Keywords: out-of-distribution detection, intermediate representations, vision transformers, entropy-based fusion, pretrained models, representation analysis, contrastive learning, model robustness
TL;DR: We show that intermediate layers enhance OOD detection and introduce a training-free method to fuse them effectively, improving performance without relying on OOD data.

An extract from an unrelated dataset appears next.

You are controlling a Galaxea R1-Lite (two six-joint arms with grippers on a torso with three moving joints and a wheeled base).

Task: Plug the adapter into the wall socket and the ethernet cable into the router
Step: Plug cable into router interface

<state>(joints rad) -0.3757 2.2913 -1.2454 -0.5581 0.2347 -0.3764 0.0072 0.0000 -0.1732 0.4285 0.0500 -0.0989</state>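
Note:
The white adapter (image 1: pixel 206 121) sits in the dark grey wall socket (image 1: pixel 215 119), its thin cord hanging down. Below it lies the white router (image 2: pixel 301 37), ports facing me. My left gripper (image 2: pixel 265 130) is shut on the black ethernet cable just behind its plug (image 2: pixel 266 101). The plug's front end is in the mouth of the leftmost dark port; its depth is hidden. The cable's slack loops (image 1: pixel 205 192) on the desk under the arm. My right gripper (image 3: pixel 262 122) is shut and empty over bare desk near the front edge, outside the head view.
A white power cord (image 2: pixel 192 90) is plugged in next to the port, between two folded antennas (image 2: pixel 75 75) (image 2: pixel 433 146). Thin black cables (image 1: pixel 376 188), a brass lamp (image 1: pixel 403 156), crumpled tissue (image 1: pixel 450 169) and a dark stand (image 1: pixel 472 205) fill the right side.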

Abstract: Out-of-distribution (OOD) detection is essential for reliably deploying machine learning models in the wild. Yet, most methods treat large pre-trained models as monolithic encoders and rely solely on their final-layer representations for detection. We challenge this wisdom. We reveal the intermediate layers of pre-trained models, shaped by residual connections that subtly transform input projections, can encode surprisingly rich and diverse signals for detecting distributional shifts. Importantly, to exploit latent representation diversity across layers, we introduce an entropy-based criterion to automatically identify layers offering the most complementary information in a training-free setting, without access to OOD data. We show that selectively incorporating these intermediate representations can increase the accuracy of OOD detection by up to $10\%$ in far-OOD and over $7\%$ in near-OOD benchmarks compared to state-of-the-art training-free methods across various model architectures and training objectives. Our findings reveal a new avenue for OOD detection research and uncover the impact of various training objectives and model architectures on confidence-based OOD detection methods.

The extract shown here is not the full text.